Question about structure caching

User f698d0529d

22-09-2005 12:59:56

Hi





This is Jchem 3.1.1, Java 1.5.0_04, tomcat 4.1.31 on a Linux machine running Red Hat Enterprise Linux ES release 3 (Taroon Update 5), Kernel 2.4.21-32.0.1.ELsmp on an i686. The Oracle version is 9.2.0.6





I am looking at making enough memory available for the structure cache. 6 SMILES fields are jchem indexed, in three different schema, making a total of approximately 7 million SMILES.





This, then, means that according to the approximate method, I need 760M of memory available for structure caching.





My first question relates to the more exact method of calculating the memory requirement. I do not know how to work out the fingerprint size necessary for that calculation. Can you show me an example of the calculation?





My other question is about the expiration of tables from the cache.





Is it true that if one additional struture is inserted, then the entire cache must be rebuilt for that table?





Also, suppose we do not have enough memory to fully cache all 6 indexes, but we know that some indexes are used more heavily than others. Is the caching mechanism intelligent, and/or can we use weights to tell it which indexes are more valuable? I think from reading your site that caching is optional - queries can run without it?





So if only two tables were indexed, A and B, and there was only enough cache memory to cache one or the other, and A was queried much more heavily than B, would there be a way to prevent to occasional B query from expiring the A cache?





Or, if there were three tables involved, and we had enough room for two of them, when it came to replace one in the cache, would it replace the least heavily used one?





These questions are only to help me think about our memory requirements.





Thanks


Mark

ChemAxon 9c0afc9aaf

22-09-2005 14:58:06

Hi,





You can find an empirical formula for calculating the memory needs of caching here:





http://www.chemaxon.com/jchem/FAQ.html#outofmemory





Code:
Memory_need [bytes] = Number_of_molecules * (0.5*Average_smiles_length[characters] + Fingerprint_size[bits]/8 + 13.5)
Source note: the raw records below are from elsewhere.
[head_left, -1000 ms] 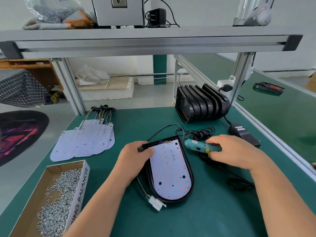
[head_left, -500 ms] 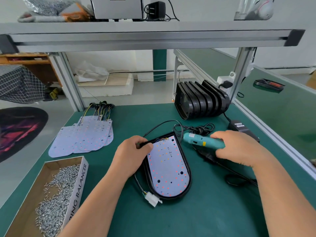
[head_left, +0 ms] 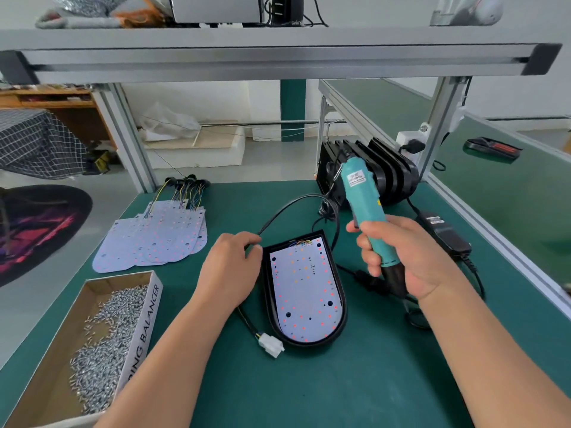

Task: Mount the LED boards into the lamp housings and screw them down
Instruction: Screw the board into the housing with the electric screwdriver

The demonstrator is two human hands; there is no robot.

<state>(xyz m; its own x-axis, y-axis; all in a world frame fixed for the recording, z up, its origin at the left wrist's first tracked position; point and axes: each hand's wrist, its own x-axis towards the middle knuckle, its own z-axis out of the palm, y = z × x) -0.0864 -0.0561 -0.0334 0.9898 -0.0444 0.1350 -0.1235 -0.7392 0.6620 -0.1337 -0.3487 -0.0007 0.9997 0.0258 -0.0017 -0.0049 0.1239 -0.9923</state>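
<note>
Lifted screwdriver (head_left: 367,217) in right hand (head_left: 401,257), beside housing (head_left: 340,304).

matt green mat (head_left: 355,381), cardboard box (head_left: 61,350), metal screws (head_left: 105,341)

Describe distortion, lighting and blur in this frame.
Head view: wide-angle distortion bows the shelf rail and stretches the picture's edges; light is soft and even, shadows faint; the screwdriver in the right hand and the LED board in the lamp housing look sharp.
</note>
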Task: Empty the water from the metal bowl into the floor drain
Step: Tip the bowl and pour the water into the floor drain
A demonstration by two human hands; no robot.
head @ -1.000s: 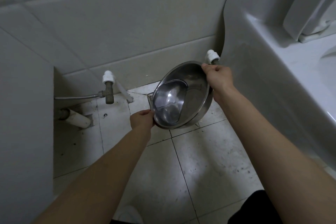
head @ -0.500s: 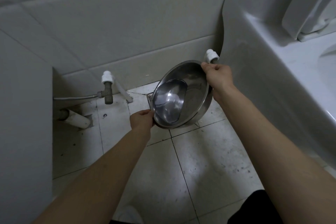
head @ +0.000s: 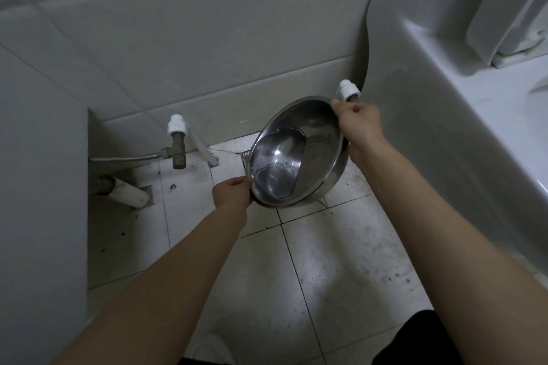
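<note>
A shiny metal bowl [head: 314,139] is held tilted down to the left above the tiled floor. Water pools against its lower left side. My left hand [head: 232,192] pinches the low rim at the left. At the upper right, my right hand [head: 358,123] grips the high rim. Just behind the bowl's low edge, a corner of the square metal floor drain [head: 245,155] shows; the bowl hides the rest of it.
A brass valve with a white cap [head: 177,139] and a hose stand at the wall on the left. A white pipe [head: 127,191] lies on the floor below it. Another white pipe cap [head: 347,90] sits behind the bowl. A white toilet [head: 462,115] fills the right side.
The bowl has tipped a little further to the left, and the water has spread further up its low side. Both hands keep their hold on the rim.
</note>
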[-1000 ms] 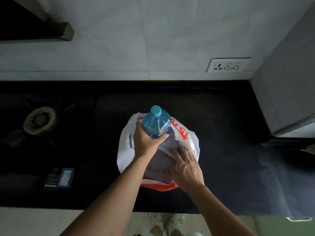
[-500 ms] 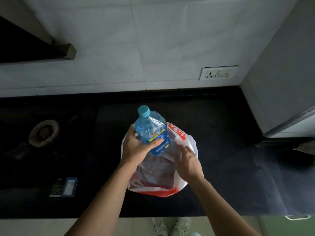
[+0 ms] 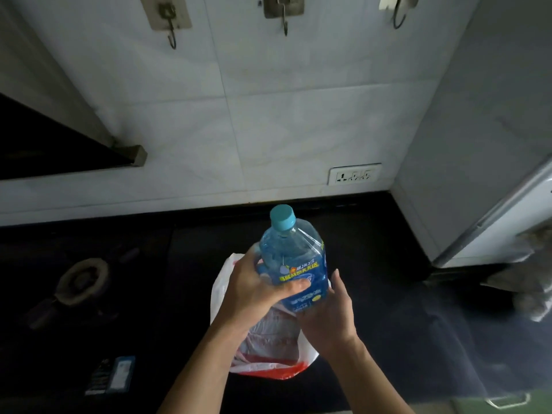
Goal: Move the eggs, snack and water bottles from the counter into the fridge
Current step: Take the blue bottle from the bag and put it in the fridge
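Observation:
A clear blue water bottle [image 3: 294,258] with a teal cap and a blue label is held above a white and red plastic bag [image 3: 270,342] on the black counter [image 3: 388,309]. My left hand [image 3: 257,289] grips the bottle's left side, thumb across the label. My right hand [image 3: 327,316] cups the bottle's lower right side and base. The bottle tilts slightly away from me. What the bag holds is hidden. The grey fridge [image 3: 490,162] stands at the right.
A gas burner [image 3: 82,280] sits at the left of the counter. A small dark and blue packet [image 3: 112,375] lies near the front left edge. A wall socket [image 3: 354,173] and several hooks [image 3: 283,13] are on the tiled wall. Crumpled cloth [image 3: 528,282] hangs at the right.
The bottle has come up out of the bag, lifted by my left hand. My right hand left the bag and moved up under the bottle. The view tilted upward.

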Tool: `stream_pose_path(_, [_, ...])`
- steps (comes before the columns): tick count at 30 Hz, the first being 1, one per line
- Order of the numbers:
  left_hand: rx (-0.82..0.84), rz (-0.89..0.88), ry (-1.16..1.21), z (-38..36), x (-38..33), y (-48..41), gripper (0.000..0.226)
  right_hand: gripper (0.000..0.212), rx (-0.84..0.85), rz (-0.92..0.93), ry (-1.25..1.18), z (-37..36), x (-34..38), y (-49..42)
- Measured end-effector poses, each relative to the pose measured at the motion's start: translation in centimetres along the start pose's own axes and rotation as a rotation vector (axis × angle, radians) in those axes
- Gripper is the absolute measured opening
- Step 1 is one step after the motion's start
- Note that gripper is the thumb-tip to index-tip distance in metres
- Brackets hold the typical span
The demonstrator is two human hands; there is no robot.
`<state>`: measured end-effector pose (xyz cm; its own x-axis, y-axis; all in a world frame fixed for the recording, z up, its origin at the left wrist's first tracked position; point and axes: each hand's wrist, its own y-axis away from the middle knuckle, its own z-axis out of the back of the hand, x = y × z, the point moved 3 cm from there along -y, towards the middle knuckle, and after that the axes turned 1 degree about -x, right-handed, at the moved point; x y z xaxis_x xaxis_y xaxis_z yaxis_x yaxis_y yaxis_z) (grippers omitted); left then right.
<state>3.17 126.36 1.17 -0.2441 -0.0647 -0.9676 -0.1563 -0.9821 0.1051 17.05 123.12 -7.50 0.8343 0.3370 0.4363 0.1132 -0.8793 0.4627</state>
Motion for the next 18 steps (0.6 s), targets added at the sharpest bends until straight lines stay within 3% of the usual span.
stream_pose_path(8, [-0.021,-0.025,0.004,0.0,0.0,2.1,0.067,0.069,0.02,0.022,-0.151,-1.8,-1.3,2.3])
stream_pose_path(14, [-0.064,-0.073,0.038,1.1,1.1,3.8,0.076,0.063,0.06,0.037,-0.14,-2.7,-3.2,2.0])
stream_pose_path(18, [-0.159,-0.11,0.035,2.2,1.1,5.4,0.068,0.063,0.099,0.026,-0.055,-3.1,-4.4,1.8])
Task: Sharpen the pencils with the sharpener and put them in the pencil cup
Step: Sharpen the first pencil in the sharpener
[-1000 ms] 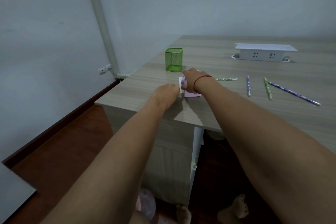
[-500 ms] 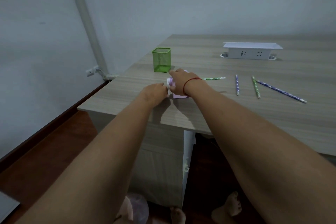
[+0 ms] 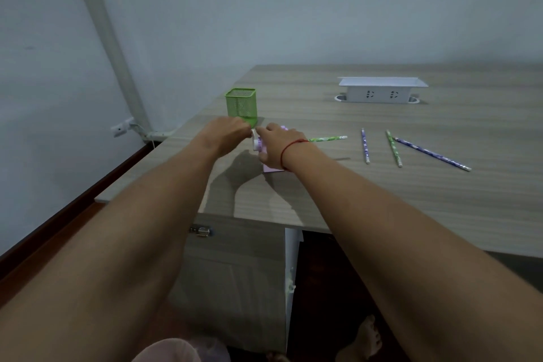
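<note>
Worktop (image 3: 382,200) carries everything. The left hand (image 3: 229,134) curls round the crank (image 3: 253,135), and the right hand (image 3: 279,144) grips the sharpener (image 3: 260,146) from above, just in front of the cup (image 3: 241,106). No pencil stands in the cup, so none looks finished. A green pencil (image 3: 327,138) juts from the sharpener, seemingly mid-sharpening. Three pencils (image 3: 393,148) lie well apart, waiting.

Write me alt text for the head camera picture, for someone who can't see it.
A person's right hand holds a purple sharpener on a wooden table, a green pencil sticking out of it, while the left hand grips its white crank. A green mesh pencil cup stands just behind; three more pencils lie to the right.
</note>
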Motion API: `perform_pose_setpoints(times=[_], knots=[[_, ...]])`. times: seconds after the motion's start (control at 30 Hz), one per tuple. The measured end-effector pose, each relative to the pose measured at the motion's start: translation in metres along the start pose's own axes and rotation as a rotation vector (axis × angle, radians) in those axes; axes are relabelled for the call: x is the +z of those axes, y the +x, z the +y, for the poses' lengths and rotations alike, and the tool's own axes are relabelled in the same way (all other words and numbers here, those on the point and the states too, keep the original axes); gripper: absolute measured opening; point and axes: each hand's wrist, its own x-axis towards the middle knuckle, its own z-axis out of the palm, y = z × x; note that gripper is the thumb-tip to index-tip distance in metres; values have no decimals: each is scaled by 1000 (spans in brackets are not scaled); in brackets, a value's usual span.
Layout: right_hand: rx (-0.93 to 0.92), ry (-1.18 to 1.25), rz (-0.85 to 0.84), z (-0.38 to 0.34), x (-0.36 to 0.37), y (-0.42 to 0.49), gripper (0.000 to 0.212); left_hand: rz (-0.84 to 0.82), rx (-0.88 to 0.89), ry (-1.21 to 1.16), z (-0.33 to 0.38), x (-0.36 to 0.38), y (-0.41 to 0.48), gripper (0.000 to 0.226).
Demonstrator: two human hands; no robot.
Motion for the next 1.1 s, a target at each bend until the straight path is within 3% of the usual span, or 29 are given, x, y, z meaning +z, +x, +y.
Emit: perform_pose_setpoints(times=[0.13, 0.37, 0.53, 0.93, 1.1], knots=[[-2, -10, -50, 1, -7, -1, 59, 125, -20, -30, 4, -9, -7, 26], [54, -7, -50, -5, -9, 0, 54, 272, -25, -111, 12, -18, -29, 15], [60, -12, -68, -7, -11, 0, 53, 293, -71, -224, 28, -19, -48, 13], [38, -47, -51, -5, -3, 6, 58, 183, -135, -303, 50, -10, -63, 23], [17, -25, -33, -3, 1, 4, 52, -38, -157, -217, 56, -4, -57, 23]])
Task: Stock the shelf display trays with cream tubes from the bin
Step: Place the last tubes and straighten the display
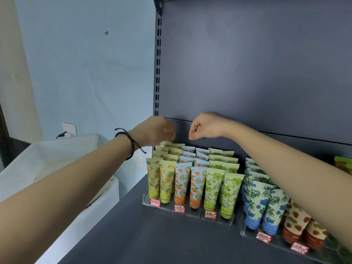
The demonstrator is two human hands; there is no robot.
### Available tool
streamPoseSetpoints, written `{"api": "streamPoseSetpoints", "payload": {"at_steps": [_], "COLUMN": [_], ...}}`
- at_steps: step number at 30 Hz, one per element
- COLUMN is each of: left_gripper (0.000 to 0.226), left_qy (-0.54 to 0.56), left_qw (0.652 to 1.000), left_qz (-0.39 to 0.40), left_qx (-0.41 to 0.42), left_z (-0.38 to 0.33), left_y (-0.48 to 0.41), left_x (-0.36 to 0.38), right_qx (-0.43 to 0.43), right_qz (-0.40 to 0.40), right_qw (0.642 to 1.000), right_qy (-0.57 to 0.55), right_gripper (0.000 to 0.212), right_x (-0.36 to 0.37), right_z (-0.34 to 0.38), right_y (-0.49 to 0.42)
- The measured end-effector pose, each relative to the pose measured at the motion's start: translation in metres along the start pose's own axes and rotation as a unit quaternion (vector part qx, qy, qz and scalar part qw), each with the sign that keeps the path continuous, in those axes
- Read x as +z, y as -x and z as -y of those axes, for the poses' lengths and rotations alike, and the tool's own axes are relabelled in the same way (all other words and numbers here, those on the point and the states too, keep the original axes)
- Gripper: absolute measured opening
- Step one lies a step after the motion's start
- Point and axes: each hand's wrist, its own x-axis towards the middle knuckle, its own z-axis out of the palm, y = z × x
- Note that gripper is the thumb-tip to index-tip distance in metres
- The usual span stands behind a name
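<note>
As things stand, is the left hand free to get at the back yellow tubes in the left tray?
Probably yes. The left hand hovers right above the back yellow tubes with nothing between them, and the right hand is off to the side.

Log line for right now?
left hand over pineapple tubes, grip unclear | right hand alongside, fingers curled, nothing visible | tray stocked

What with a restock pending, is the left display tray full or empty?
Looks full: the left display tray has six rows of cream tubes packed front to back.
</note>
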Motion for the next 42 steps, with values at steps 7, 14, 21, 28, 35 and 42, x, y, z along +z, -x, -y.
{"api": "streamPoseSetpoints", "payload": {"at_steps": [7, 14, 21, 28, 35, 42], "left_gripper": [0.018, 0.026, 0.026, 0.013, 0.011, 0.008], "left_qy": [0.007, 0.001, 0.007, 0.025, 0.053, 0.048], "left_qw": [0.998, 0.997, 0.998, 0.999, 0.994, 0.993], "left_qz": [-0.014, 0.020, 0.008, 0.024, 0.097, 0.103], "left_qx": [-0.068, -0.070, -0.069, 0.000, -0.014, -0.027], "left_z": [0.021, 0.015, 0.014, 0.020, 0.026, 0.024], "left_y": [0.001, 0.003, 0.003, 0.023, 0.036, 0.037], "left_x": [0.004, 0.010, 0.010, -0.013, -0.018, -0.019], "right_qx": [-0.004, -0.030, -0.029, -0.084, -0.117, -0.126], "right_qz": [0.020, 0.032, 0.034, 0.025, 0.085, 0.082], "right_qw": [1.000, 0.998, 0.997, 0.996, 0.989, 0.988], "right_qy": [0.016, 0.044, 0.056, 0.000, 0.007, 0.036], "right_gripper": [0.025, 0.016, 0.022, 0.016, 0.027, 0.011], "right_x": [0.020, 0.026, 0.025, 0.006, 0.016, 0.017], "right_z": [0.014, 0.025, 0.028, 0.030, 0.045, 0.053], "right_y": [-0.016, -0.022, -0.023, 0.004, 0.019, 0.017]}}
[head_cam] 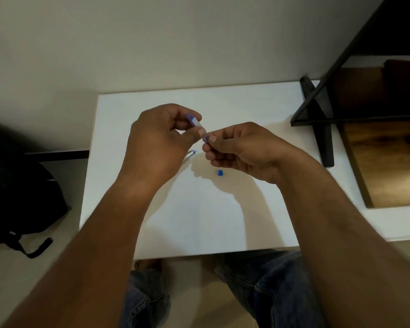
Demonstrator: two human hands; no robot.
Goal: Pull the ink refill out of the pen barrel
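Over the middle of the white tabletop (223, 209), a small pen barrel (194, 121) is being held up in the air between two hands. It's pinched by the left hand (159, 143) near its upper end, thumb and curled fingers wrapped round it, while its lower end is pinched by the right hand (242, 150) between thumb and forefinger, so both hands are closed on the same piece. The barrel's long axis is slanted, with the blue-tinted top pointed up and away to the left and the lower tip aimed down toward the right hand. Judged by its looks, it's light, stiff, clear plastic, probably a bit slick, so a firm pinch at each end seems the sensible hold rather than a squeeze in the middle. A little blue cap (220, 173) has been left lying on the tabletop just below the right hand, and a thin refill (190, 155) can be seen poking out from under the left hand, also resting flat. A black bag (21, 185) is parked on the floor off to the left, and a dark stand (322, 119) is set at the right edge.
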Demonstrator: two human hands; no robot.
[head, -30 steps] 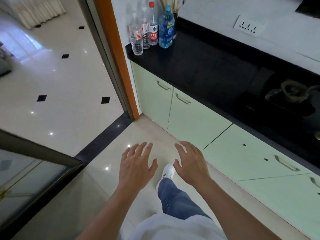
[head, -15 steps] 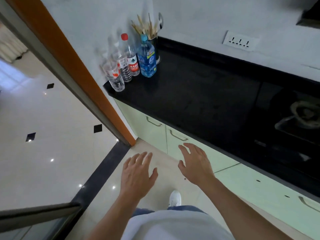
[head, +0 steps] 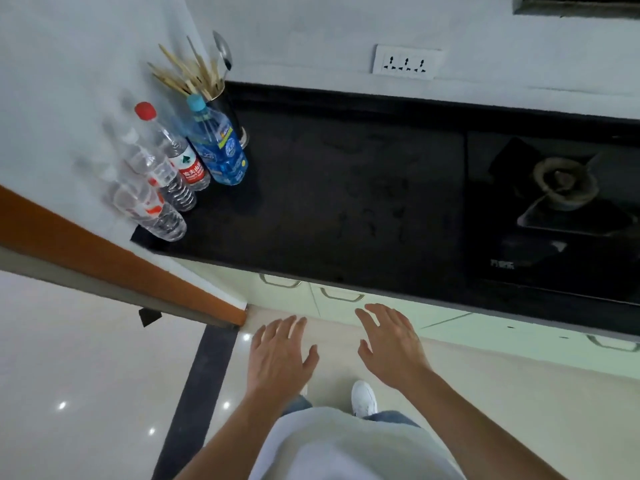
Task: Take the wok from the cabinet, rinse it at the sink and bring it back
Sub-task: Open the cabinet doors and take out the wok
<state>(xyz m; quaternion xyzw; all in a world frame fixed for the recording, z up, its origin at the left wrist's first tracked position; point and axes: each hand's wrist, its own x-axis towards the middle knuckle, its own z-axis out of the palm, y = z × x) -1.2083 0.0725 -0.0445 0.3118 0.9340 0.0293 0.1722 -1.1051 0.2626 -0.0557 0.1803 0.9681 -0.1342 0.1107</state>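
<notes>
The left hand hangs palm-down in front of the body, fingers straight and slightly spread, holding nothing. The right hand is just beside it, apart from it, also palm-down with the fingers fanned loosely and the thumb out, and it too holds nothing. Neither hand touches anything.

Below the hands are a white shoe on the pale floor tiles, the edge of blue jeans, and a white shirt at the bottom of the view.

Just beyond the fingertips stand two pale green cabinet doors, both closed, each with a metal handle near its top edge. The wok cannot be seen.

Above the doors runs a black countertop. At its left end, against the white wall, stand four plastic bottles close together: a blue bottle with a light blue cap, a clear bottle with a red cap, and two more clear bottles nearer the counter's front corner. Behind the blue bottle a dark utensil holder holds chopsticks and a metal spoon.

A white wall socket sits on the wall above the counter. To the right a black glass hob is set into the counter, with one burner showing.

To the left, an orange door frame slants down to the floor, and a dark threshold strip separates the kitchen tiles from the glossy floor beyond.
</notes>
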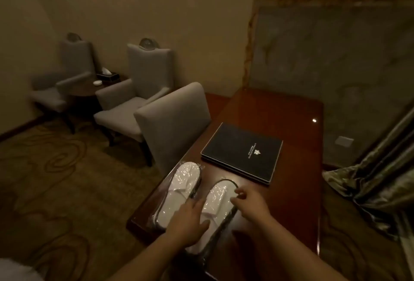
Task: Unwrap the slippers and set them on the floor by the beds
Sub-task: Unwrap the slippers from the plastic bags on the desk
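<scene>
You're laying your left hand (pixel 188 220) flat, steadying the right slipper pack (pixel 218 195) on the desk (pixel 280 112); your right hand (pixel 251 202) is pinching its plastic edge, likely to tear.

A dark, glossy wooden tabletop (pixel 280 110) runs away beyond the left hand (pixel 188 218) and right hand (pixel 251 202). A black folder (pixel 242 153) lies just ahead of them. A grey upholstered chair (pixel 172 124) stands against the tabletop's edge, ahead and left of the left hand. Farther left, two grey armchairs (pixel 125 106) flank a small round side table (pixel 83 89) holding a tissue box (pixel 108 75). Swirl-patterned brown carpet (pixel 56 180) covers the floor. Beyond the tabletop a marbled panel (pixel 336 56) meets the plain beige wall (pixel 156 12). A patterned curtain (pixel 380 180) hangs right of the right hand. The light is dim and warm.
</scene>
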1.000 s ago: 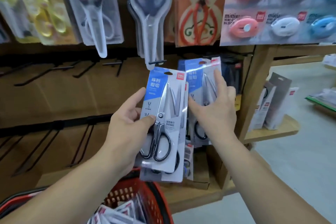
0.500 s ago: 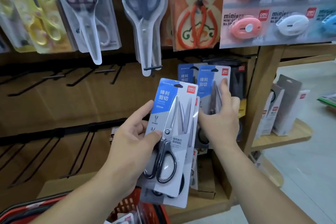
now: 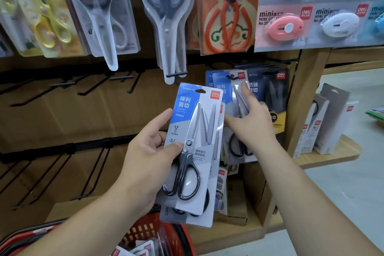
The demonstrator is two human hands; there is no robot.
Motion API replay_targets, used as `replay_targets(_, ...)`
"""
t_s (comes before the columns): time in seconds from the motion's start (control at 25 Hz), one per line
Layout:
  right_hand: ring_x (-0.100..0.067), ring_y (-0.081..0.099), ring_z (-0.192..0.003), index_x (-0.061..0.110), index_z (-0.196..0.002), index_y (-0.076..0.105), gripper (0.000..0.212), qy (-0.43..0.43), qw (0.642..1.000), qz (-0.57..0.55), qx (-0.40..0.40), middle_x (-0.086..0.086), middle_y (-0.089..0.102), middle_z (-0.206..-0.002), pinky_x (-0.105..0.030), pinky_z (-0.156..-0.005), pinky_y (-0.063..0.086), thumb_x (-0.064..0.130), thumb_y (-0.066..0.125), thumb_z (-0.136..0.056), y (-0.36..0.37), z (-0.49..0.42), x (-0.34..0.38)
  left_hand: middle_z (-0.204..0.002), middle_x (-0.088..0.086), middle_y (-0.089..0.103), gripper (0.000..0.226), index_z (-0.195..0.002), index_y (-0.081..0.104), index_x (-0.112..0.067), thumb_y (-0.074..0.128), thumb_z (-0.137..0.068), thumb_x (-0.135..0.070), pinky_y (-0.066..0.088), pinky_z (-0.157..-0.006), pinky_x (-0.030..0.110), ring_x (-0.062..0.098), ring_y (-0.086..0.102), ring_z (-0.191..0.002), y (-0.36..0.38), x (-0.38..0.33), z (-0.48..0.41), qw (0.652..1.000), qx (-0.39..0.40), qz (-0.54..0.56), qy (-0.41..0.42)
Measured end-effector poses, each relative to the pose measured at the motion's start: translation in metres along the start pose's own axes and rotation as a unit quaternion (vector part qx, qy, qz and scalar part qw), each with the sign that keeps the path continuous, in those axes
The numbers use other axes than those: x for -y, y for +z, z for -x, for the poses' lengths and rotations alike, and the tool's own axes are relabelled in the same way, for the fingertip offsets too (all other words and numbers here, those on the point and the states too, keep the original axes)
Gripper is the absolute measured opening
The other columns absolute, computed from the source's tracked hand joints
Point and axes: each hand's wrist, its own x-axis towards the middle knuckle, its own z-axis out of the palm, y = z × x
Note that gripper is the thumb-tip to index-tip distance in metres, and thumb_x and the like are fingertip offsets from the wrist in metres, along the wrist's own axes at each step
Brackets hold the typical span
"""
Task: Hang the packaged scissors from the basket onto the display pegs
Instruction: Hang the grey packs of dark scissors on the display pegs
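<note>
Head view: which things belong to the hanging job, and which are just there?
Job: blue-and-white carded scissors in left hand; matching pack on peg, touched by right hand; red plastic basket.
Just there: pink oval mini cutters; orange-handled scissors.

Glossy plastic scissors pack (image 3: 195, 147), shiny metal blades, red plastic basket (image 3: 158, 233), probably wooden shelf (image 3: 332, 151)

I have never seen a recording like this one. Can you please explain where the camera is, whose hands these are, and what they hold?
There is no machine here. A person wears one camera on the head, looking forward and down, so you see their own two arms. The left hand grips a stack of packaged scissors. The right hand rests with straight fingers on a similar pack hanging on the shop display. Bare black pegs stick out at the left. A red basket with more packs is below.
</note>
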Motion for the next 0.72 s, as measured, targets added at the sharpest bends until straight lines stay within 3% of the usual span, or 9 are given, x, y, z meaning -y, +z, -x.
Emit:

(This assumes the SMILES will compress to around 1/2 of the size in the cache)





The "Average_smiles_length" refers to the cd_smiles field in JChem Base tables, or in the index tables (in case of indexing non-JChem tables in cartridge).


This column contains standardized structures, so


its size may differ slightly from the size of the original SMILES size.
Quote:
Is it true that if one additional structure is inserted, then the entire cache must be rebuilt for that table?


No, the cache is incrementally updated based on logs of the changes.
Quote:
I think from reading your site that caching is optional - queries can run without it?
In case of the JChem Cartridge it is not optional - the cache is always utilized.


With API usage and in our JSP example web application it's optional, but I would not recommend searching big tables without caching.





Currently the cache works the following way:





1. Before every search on a given table, JChem examines, if the cache has to loaded or updated.


2. If there is not enough memory during the loading / update of the table, JChem starts to throw out other tables from the cache, starting from the least recently searched table.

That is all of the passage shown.